We spent a day on the shores of Loch Ness and in the ruins of Urquhart Castle, though we never saw Nessie. We drove through the Highlands on narrow country roads over precipitous drops, and only once had a near-collision for being on the incorrect side of the road. We explored Inverness and Glasgow, visited fairy tale castles, towers rising above green cow pastures, and somber battlefields. We chased signs for a witches' hill, and pulled off the road to photograph standing stones, ruins, abbeys and grave markers.

In Glasgow, we were denied entry to the cathedral because a film crew was taking down its gear; the day before, Chris Pine and a hundred extras had ridden up to the cathedral on horseback, filming scenes for a movie about Robert the Bruce. We went to the nearby St. Mungo Museum of Religious Life and Art instead, bought steak pies from a bakery, and strolled the hilltop necropolis from which the merchants who built the city still look down on what they wrought.

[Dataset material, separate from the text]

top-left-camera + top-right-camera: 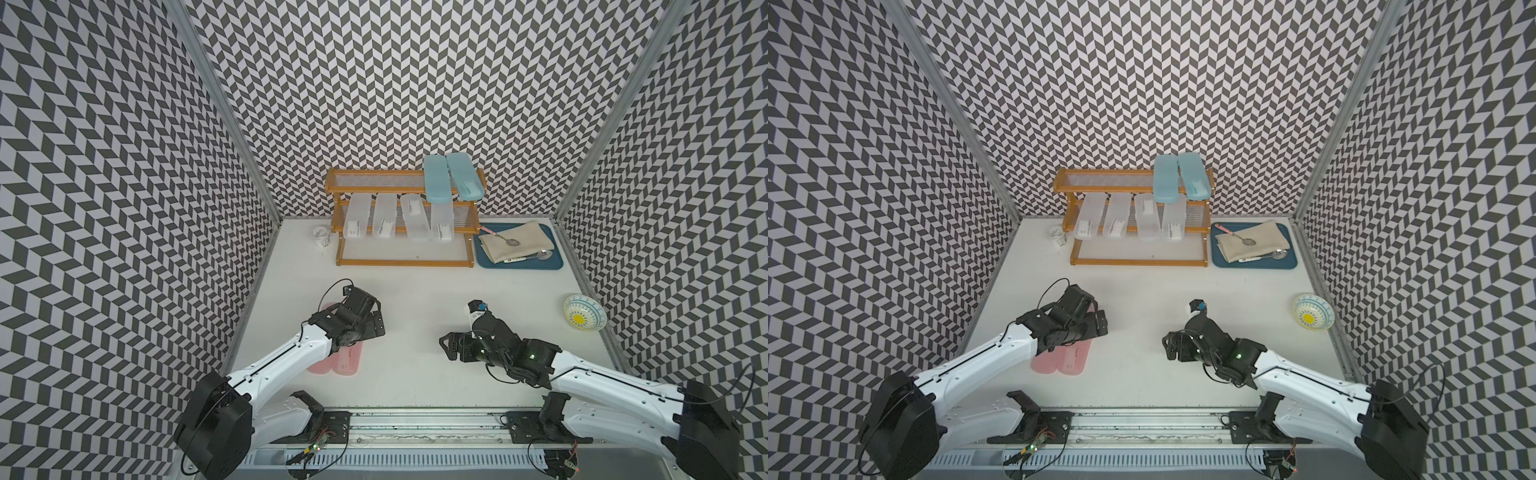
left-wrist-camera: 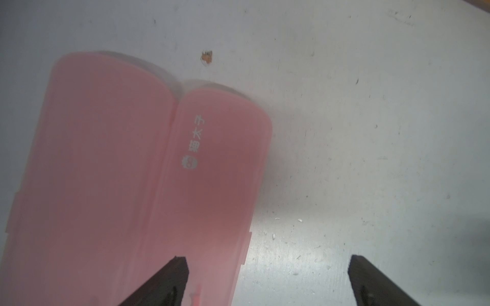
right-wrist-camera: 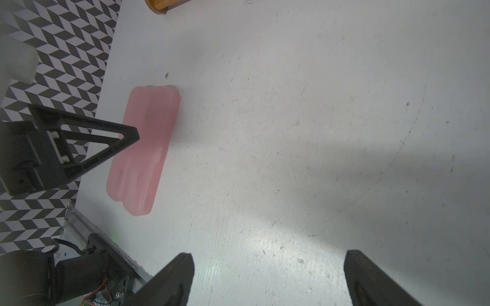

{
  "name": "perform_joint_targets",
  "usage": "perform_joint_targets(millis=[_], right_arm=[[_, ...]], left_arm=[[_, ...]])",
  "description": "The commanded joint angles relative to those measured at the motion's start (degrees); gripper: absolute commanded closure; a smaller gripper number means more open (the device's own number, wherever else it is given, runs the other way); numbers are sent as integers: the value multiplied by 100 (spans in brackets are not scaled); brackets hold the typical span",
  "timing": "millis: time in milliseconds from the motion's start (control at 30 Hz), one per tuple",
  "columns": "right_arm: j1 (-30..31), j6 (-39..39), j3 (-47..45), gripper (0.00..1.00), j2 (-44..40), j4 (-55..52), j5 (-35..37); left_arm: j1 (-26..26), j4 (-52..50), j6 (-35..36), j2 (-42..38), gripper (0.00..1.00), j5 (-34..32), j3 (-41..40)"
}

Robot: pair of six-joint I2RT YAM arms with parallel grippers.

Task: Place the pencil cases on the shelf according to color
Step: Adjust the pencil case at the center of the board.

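Left wrist: left gripper (image 2: 267,261) jaws wide apart, clamped on nothing. One fingertip (image 2: 175,267) is over the labelled pink case (image 2: 222,172), the other over bare table (image 2: 371,132). The case's outer edge falls in the gap between them. Can't tell if it touches the case. Plain pink case (image 2: 100,159) lies against the labelled one, on the side away from the gap. Both are flat on the table, running out ahead of the gripper.

Right wrist: right gripper (image 3: 267,254) jaws apart, only table between them. Pink pair sits well ahead and off to one side, with a left-gripper finger over it. One foot of the shelf (image 3: 159,5) shows far ahead.

Top views: in both, the pink pair lies under the left gripper, partly covered by the arm. Shelf is well ahead of both grippers. Two light blue cases (image 1: 436,178) on the top tier, four clear-white cases (image 1: 384,216) on the middle tier. Dark blue tray (image 1: 555,262) with cloth (image 1: 519,241) is just beside the shelf, ahead of the right gripper. Bowl (image 1: 584,318) is out past the right gripper's outer side.
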Motion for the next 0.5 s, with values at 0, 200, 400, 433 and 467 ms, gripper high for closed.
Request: perform_joint_targets(millis=[0,200,400,433,467], right_arm=[[30,12,-107,7,-98,178,104],[31,-96,-174,7,47,345,31],[26,-165,-87,7,210,290,38],[33,-160,-92,7,212,298,51],[27,-156,-106,7,216,308,52]], left_arm=[[-149,242,-407,-72,0,-311,-157],[-210,231,-614,-132,0,-199,-382],[-500,146,-946,-56,0,-336,-500],[-552,62,-1006,-21,0,-461,-460],[-600,-13,-1037,2,1,-594,-409]])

We learned a lot, both about history and our place in it, often marveling at the myriad of ways our American life was so different from that of our Scottish counterparts. We watched as the horrific Las Vegas shooting unfolded on the evening news, and listened as UK anchors and reporters tried to make sense of America's gun control/Second Amendment freedoms debate.

It struck me one day that Culloden was, for some Scots, what the Civil War is for some Southerners. That was when an old fellow in a visitors' center warned me not to take much stock in a nearby museum because they covered up how one of the local clans had helped the British round up Jacobites. He was still mad about that. I started to tell him about words scratched through on a marker at Culloden, then realized he would have agreed with whoever defaced the marker, as it had mentioned some of the Jacobites were shot in the back as they ran from the field.

Glasgow has six of the 14 surviving Police Boxes once ubiquitous in UK cities; most have been painted blue to look like the one on "Doctor Who," and they house little kiosks selling coffee and baked goods. I think the Doctor would approve.